Jupyter Notebooks¶
Jupyter Notebooks are available via the module system on Esrum and can be run on regular compute nodes or on the GPU/high-memory node, depending on the kind of analyses you wish to run and the size of your workload.
By default, Jupyter only includes support for Python notebooks, but instructions are included below for how to add support for R.
Note
We are currently working on making Jupyter available along with the Troubleshooting. We will announce when this service is ready.
Starting a Jupyter notebook¶
To start a notebook on a node, run the following commands:
$ module load jupyter-notebook
$ srun --pty -- jupyter notebook --no-browser --ip=0.0.0.0 --port=XXXXX
The number used in the argument --port=XXXXX
must be a value in the
range 49152 to 65535, and must not be a number used by another user on
Esrum.

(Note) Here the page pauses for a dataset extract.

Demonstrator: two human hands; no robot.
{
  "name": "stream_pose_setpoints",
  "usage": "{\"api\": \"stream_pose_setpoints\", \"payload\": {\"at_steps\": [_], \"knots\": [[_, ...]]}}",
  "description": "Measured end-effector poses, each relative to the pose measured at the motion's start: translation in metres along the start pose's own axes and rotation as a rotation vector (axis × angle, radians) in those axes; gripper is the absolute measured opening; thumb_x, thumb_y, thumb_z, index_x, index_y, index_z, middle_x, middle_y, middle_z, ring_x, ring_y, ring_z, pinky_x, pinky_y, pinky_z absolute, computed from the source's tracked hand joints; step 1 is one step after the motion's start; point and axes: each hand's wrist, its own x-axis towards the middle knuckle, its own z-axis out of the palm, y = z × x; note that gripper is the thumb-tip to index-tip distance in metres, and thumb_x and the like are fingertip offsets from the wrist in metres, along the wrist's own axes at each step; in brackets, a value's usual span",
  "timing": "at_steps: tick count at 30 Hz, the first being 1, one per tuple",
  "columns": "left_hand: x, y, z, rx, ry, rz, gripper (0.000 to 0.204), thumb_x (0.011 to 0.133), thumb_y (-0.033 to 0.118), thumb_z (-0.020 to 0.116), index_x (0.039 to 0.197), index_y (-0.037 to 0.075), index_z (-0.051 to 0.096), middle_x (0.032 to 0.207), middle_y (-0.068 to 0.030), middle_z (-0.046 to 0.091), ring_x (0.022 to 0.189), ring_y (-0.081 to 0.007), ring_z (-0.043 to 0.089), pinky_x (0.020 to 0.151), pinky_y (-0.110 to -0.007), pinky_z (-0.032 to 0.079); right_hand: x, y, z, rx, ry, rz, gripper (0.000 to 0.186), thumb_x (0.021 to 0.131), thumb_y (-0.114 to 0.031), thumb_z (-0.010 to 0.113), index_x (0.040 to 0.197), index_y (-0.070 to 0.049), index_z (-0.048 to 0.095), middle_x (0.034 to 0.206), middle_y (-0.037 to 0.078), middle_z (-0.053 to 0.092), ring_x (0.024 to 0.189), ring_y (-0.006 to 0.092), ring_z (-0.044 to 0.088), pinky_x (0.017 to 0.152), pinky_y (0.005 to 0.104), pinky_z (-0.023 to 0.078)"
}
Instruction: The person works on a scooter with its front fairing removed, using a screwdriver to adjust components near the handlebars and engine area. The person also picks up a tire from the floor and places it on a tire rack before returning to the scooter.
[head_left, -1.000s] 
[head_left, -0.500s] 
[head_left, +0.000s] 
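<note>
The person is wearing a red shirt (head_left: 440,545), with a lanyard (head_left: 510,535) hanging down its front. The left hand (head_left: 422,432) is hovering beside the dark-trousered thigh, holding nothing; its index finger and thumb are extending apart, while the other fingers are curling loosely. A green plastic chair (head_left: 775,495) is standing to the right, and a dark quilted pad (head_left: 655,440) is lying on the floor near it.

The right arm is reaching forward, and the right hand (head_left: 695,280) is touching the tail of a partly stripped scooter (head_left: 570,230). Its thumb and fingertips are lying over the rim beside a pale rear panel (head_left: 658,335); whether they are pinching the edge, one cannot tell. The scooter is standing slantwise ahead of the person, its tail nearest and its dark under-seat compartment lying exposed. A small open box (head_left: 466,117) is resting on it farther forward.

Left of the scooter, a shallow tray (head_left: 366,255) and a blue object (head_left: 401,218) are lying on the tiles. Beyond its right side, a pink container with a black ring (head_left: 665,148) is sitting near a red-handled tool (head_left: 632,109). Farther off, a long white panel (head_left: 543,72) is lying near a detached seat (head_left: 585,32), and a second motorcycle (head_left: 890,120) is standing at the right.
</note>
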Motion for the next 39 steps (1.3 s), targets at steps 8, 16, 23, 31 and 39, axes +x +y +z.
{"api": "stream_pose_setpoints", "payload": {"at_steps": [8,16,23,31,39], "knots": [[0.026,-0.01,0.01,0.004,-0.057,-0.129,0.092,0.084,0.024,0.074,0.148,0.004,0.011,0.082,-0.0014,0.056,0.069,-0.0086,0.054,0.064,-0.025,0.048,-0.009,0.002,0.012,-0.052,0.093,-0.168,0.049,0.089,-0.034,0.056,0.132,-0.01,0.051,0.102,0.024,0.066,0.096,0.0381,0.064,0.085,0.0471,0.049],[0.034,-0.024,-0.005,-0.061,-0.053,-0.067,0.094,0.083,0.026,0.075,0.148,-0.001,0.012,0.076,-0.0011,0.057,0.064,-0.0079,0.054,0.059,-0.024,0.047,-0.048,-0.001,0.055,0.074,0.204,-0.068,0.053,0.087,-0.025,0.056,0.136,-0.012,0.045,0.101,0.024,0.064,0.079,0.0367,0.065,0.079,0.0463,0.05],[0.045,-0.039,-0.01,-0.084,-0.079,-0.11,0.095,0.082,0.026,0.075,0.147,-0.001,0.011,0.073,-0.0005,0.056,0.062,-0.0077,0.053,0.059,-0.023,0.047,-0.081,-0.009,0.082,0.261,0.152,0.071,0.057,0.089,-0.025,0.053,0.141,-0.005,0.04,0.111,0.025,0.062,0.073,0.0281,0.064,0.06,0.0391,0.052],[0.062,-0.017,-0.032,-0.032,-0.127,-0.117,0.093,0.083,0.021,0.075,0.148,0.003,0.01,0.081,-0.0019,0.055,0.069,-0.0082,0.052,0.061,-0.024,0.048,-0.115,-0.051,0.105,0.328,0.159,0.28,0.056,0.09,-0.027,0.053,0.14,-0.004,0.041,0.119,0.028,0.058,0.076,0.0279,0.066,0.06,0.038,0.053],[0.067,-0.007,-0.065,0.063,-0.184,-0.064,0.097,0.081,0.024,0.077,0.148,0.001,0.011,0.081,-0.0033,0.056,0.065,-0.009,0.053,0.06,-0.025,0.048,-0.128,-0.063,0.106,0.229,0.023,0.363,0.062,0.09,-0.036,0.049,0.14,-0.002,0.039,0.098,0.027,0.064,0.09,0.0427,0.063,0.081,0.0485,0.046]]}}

The number shown here was randomly selected for you, and you can
refresh this page for a different suggestion.
This will allocate a single CPU and ~16 GB of RAM to your notebook. If
you need additional resources for your notebook, then please see the
Reserving resources section for instructions on how to reserve
additional CPUs and RAM, and the GPU / high-memory jobs page for
instructions on how to reserve GPUs or large amounts of memory. The
srun
accepts the same options as sbatch
.
Tip
It is recommended that you execute the srun
command in a tmux
or screen
session, to avoid the notebook shutting down if you
lose connection to the head node. See Persistent sessions with tmux for more
information.
Connecting to the Jupyter Notebook¶
To connect to the notebook server, you will first need to set up a connection from your PC to the compute node on which your notebook is running. This is called "port forwarding" and is described on the Port forwarding page.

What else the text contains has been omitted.